Source: BIOG, Edison Investment Research. Note: Adjusted for gearing. *Of the 5.9% unquoted investments at end-August 2023, 5.4% was in China and 0.5% was in Asia.

Perspectives on the biotech sector’s performance and valuation

The manager highlights BIOG’s portfolio structure with its bias towards emerging (smaller-cap) biotech names and its large underweight position in large-cap biotech companies. Over the course of FY23, there was a significant divergence between the performance of large and small/mid-cap biotech stocks.

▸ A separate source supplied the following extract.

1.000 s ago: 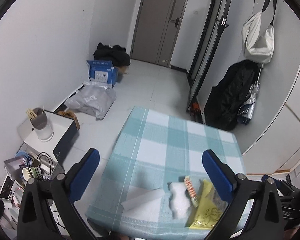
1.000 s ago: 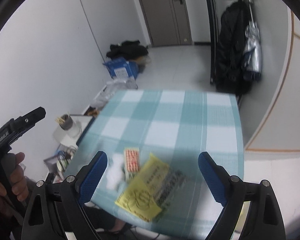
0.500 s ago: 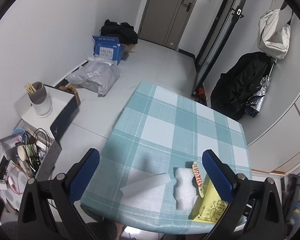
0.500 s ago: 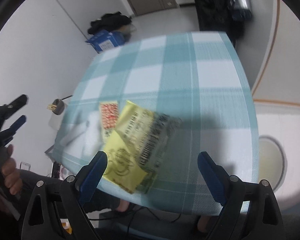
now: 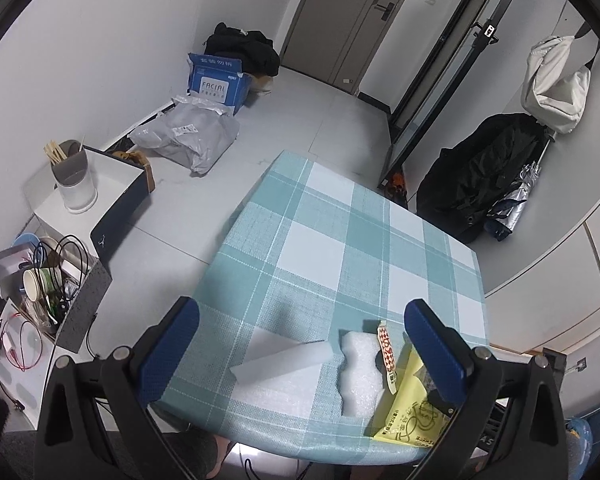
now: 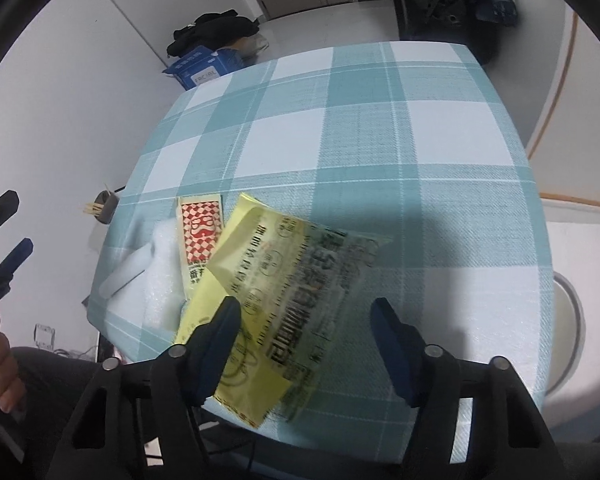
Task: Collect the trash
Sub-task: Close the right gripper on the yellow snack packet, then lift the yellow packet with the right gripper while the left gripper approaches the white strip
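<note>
The right gripper (image 6: 304,324)'s blue fingers (image 6: 220,328) are closing astride the crinkly yellow printed plastic wrapper (image 6: 284,284), not yet pinching it, at the checked tablecloth (image 6: 340,132)'s six-o'clock edge. The left gripper (image 5: 300,344) hovers spread, empty. Grasp step; next, pinch and lift.

Table (image 5: 340,216) under teal-and-white checked cloth; all items sit along the near edge. White foam strip (image 5: 284,356) toward the near-left corner; beside it a wavy foam piece (image 5: 360,376), a red-checked sachet (image 6: 200,240) overlapping it, then a yellow wrapper (image 6: 284,280).
</note>
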Demonstrator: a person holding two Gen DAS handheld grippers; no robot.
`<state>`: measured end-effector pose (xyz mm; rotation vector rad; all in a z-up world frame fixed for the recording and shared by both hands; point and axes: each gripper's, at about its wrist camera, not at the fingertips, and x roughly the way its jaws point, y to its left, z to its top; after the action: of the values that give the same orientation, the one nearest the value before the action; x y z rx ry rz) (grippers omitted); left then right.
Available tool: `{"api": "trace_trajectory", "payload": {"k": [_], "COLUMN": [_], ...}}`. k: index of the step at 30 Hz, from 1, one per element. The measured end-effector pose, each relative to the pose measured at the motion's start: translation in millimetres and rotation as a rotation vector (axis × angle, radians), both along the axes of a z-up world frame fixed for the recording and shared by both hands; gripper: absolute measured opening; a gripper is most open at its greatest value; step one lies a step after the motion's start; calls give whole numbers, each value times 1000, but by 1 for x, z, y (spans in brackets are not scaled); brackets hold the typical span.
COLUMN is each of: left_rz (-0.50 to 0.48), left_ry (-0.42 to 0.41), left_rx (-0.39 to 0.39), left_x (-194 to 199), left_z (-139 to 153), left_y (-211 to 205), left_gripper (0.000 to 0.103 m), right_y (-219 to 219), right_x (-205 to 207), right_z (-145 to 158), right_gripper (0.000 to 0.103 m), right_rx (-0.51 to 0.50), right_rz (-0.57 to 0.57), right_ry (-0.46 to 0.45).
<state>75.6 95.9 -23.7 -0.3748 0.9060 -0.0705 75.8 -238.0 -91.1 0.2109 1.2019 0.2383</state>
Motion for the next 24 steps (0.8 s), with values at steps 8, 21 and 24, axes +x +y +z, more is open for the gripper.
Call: {"api": "trace_trajectory", "payload": {"k": [8,21,24], "left_rz": [5,22,23], "left_ry": [12,27,34], "left_rx": [2,6,3], "left_x": [-1,1,2], "left_z": [-1,-4,-5], "left_y": [2,4,4], "left_gripper": [101,101,101], "right_y": [8,1,-8], "right_x": [3,2,2], "right_z": [-4,-2,7], "right_gripper": [17,0,0], "right_rx": [-108,-155,-145], "right_rz": [21,17,-2], "right_ry": [-19,-62,-86]}}
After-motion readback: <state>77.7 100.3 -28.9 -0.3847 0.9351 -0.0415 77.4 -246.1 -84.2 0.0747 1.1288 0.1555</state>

Exhibit 4: Biotech market cap performance divergence in FY23

% unless stated

BIOG portfolio weight
at 31 March 2023

NASDAQ Biotechnology Index weight at 31 Mar 2023

Delta
(pp)

Performance in FY23

Large cap (> $10bn)

37

70

(33)

5.5

Mid cap ($2–10bn)

14

18

(4)

(22.2)

Small cap (< $2bn)

52

12

40

(19.2)

Total

100

100

Source: BIOG, Edison Investment Research. Note: Numbers subject to rounding. Excludes private companies.

The manager also provides longer-term data, from 31 March 2021 (end-FY21) to 30 June 2023, for the different market cap bands in the NASDAQ Biotechnology Index. Large caps fell by 4.3%, which was considerably less than the 33.3% and 37.1% declines in the value of mid-cap and small-cap biotech stocks, respectively.

These differences in performance between large and small-cap stocks broadly mirror the US market, where between 31 March 2021 and 30 June 2023 a widely used index of 1,000 large-cap stocks rose by 8.9%, while the stablemate index of 2,000 small/mid-cap stocks fell by 14.9%.

The XBI is a US exchange-traded fund of equal weighted small and mid-cap biotech stocks and since its inception in 2006 has a long-term record of outperformance versus the bellwether US S&P 500 Index. There have been periods when the XBI underperformed, but after each relative drawdown it resumed its outperformance. However, it is important to note that the most recent pullback is unprecedented in terms of being the longest and the largest absolute and relative move; between 8 February 2021 and 2 June 2022 the peak drawdown was 73.3%. Hsu is hopeful that small and mid-cap biotech stocks will outperform over the next 12 to 18 months.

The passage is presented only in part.